В бутылке был настоящий портвейн, хотя и с крепким духом грибной браги. В девяностые Ленин дядя перегонял иномарки, потом эмигрировал в Европу. Чем он там занимался, никто в семье не знал, но приезжал всегда с заграничными гостинцами. Лене он привозил трусы и косметику.

Пока никто не видел, они сделали по глотку. Портвейн разлился по желудку, ударил в голову. Затопленная светом сцена походила на корабельную палубу, старые доски стонали под натиском высоких каблуков. Лена была великолепна. Сложная прическа уравновесила ее фигуру, сделала завершенной. На конкурсе Алена стала третьей, но это было неважно. Час спустя они сидели в кафе «Кафе», высасывая из трубочек сладкую густоту молочного коктейля с запахом ванили, и безостановочно хихикали. Потом пошли домой. Наполовину опустевшая бутылка все еще лежала в рюкзаке, и Лена скинула с плеча лямку, чтобы ее достать.
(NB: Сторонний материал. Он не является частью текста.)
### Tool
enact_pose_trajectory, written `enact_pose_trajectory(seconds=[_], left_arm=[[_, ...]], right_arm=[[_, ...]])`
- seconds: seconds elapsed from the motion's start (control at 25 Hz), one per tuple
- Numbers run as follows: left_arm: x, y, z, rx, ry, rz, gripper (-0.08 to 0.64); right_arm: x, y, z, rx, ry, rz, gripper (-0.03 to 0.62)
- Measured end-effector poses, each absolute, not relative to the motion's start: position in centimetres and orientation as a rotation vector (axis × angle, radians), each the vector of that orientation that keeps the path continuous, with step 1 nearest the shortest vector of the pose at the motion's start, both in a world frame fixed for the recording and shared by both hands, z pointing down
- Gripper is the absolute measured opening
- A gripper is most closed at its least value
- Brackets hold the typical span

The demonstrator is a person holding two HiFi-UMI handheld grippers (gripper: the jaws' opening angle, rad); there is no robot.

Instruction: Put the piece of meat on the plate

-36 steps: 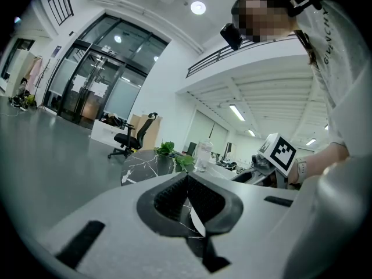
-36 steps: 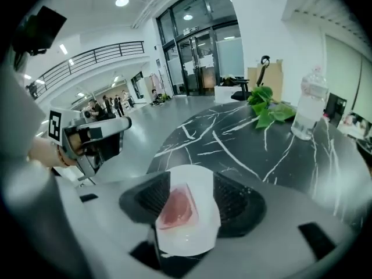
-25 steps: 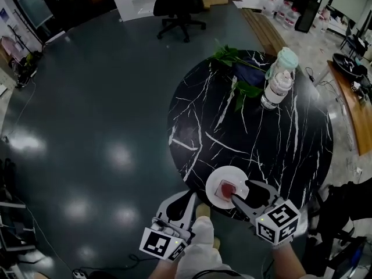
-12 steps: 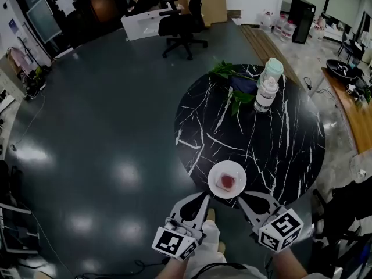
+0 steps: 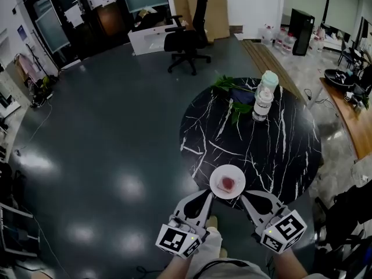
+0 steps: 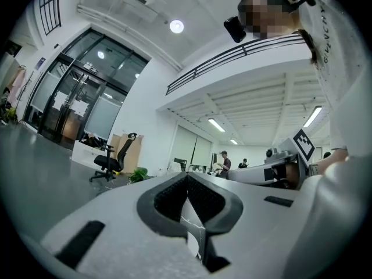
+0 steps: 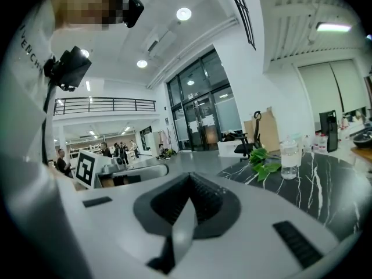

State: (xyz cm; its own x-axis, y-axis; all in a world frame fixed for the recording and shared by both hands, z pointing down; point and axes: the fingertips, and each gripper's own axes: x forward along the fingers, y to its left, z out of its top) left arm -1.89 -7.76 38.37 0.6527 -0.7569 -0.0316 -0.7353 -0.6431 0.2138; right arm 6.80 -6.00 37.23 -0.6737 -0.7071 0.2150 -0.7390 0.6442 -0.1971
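A red piece of meat (image 5: 226, 183) lies on the small white plate (image 5: 235, 174) at the near edge of the round black marble table (image 5: 273, 150). Both grippers hang side by side just off that edge, close to my body. My left gripper (image 5: 208, 193) is shut and holds nothing; its tips meet in the left gripper view (image 6: 187, 177). The right gripper (image 5: 243, 194) is also shut and empty, with its jaws together in the right gripper view (image 7: 189, 176). Neither touches the plate. The plate is hidden in both gripper views.
A clear bottle with a pale cap (image 5: 263, 100) and green leaves (image 5: 232, 89) stand at the table's far side; the bottle (image 7: 289, 156) also shows in the right gripper view. An office chair (image 5: 189, 39) and a white desk (image 5: 152, 36) are beyond, on the dark glossy floor (image 5: 104, 138).
The right gripper, open around the meat on the plate a second ago, has shut and drawn back off the table. Both grippers have risen toward me. The meat stays on the plate.
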Motion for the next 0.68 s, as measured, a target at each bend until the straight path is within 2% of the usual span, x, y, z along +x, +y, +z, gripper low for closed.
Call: enact_pose_trajectory(seconds=[0.68], left_arm=[[-2.0, -7.6, 36.4, 2.719, -1.233, -0.186, 0.008]], right_arm=[[7.7, -5.4, 35.1, 1.247, -2.752, 0.355, 0.012]])
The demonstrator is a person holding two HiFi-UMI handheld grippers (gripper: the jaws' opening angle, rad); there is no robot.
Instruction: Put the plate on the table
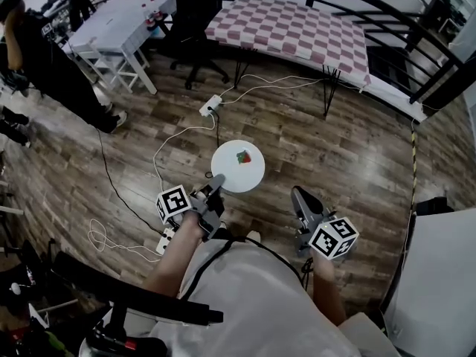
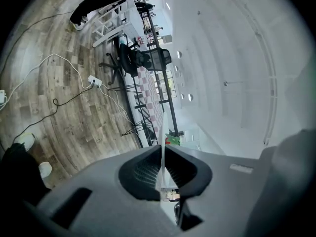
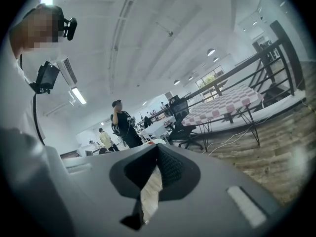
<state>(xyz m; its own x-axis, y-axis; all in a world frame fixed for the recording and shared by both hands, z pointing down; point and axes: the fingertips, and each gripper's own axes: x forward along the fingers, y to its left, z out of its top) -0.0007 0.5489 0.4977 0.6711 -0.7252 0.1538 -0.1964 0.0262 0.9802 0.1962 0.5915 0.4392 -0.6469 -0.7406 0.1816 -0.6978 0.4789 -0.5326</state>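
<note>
The white plate (image 1: 233,175) is clamped by its near rim between the jaws of the left gripper (image 1: 217,178) and extends forward from them, above the wooden floor (image 1: 357,155). In the left gripper view the rim stands edge-on between the two pads. A small red and green object (image 1: 244,157) lies on the plate ahead of the jaws. The right gripper (image 1: 296,192) is beside the plate, apart from it, jaws together and empty. The checked table (image 1: 297,28) stands well ahead of both jaws.
</note>
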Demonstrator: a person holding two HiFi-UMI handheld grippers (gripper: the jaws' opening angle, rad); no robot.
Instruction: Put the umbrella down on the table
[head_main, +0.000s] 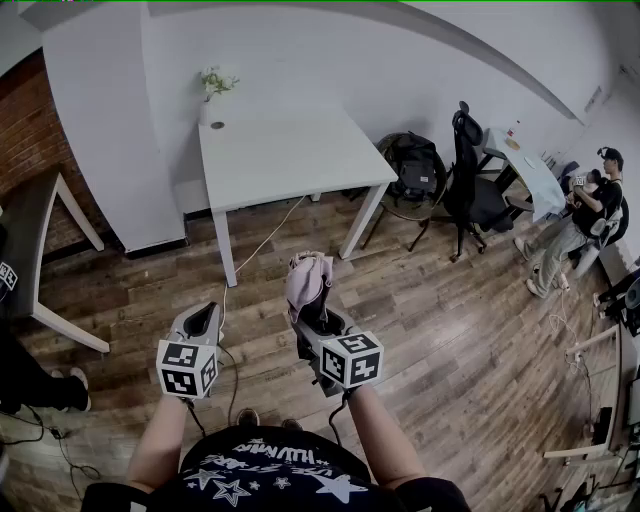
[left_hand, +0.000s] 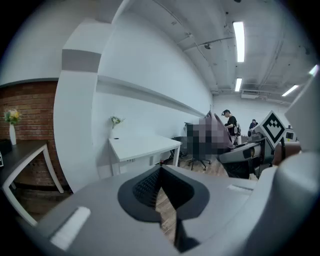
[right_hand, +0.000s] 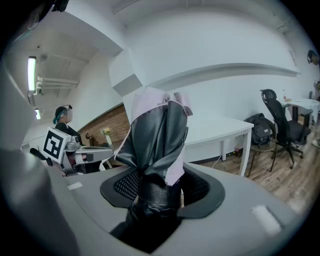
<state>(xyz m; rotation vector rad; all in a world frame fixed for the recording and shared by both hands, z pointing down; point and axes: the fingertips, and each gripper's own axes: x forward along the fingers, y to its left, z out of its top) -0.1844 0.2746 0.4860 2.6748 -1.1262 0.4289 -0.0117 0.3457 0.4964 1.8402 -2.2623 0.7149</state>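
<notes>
"Two grippers, one in each hand. Which one has the umbrella (right_hand: 156, 131)?"

"The right gripper (right_hand: 157, 189). Its jaws stand fairly wide, but they are clamped on the dark, bunched lower end of the folded umbrella. The rest sticks up and forward out of them, lilac cloth on the outside and dark folds within."

"And the left gripper (left_hand: 160, 171)?"

"It holds nothing. Its jaws are together at the tips, with only the wooden floor (head_main: 455, 330) showing through the slit beneath. It sits level with the other gripper, just beside it, on the person's left."

"So where is the umbrella compared with the white table (head_main: 290, 150)?"

"Well apart from it. The person stands out on the floor, facing the table, and holds the umbrella in the air in front of the body. It isn't touching anything but the jaws."

"Is anything on the table?"

"A small vase of flowers (head_main: 213, 90) stands at the far corner by the wall, with a little dark round thing near it that I can't make out. A cable (head_main: 268, 238) trails from under the tabletop across the boards."

"What about the rest of the room?"

"A black office chair (head_main: 468, 185) and a dark backpack (head_main: 412, 165) are to the right of the table. Another person (head_main: 582, 215) is seated further right."
</notes>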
– А знаешь, Максим скоро опять приедет, на папин юбилей. А знаешь, что еще? Я из дома убегу к тому времени. Потому что иначе… Иначе я его убью.

Она рассказала Алене, как с самого детства дядя заставлял ее мерить трусы в обмен на подарки и как влепил по щеке в прошлый раз, когда она впервые его не послушала; как, перепуганная, она выдала это маме, а та только посмеялась: «Трусы не жопа, а жопа не брильянт».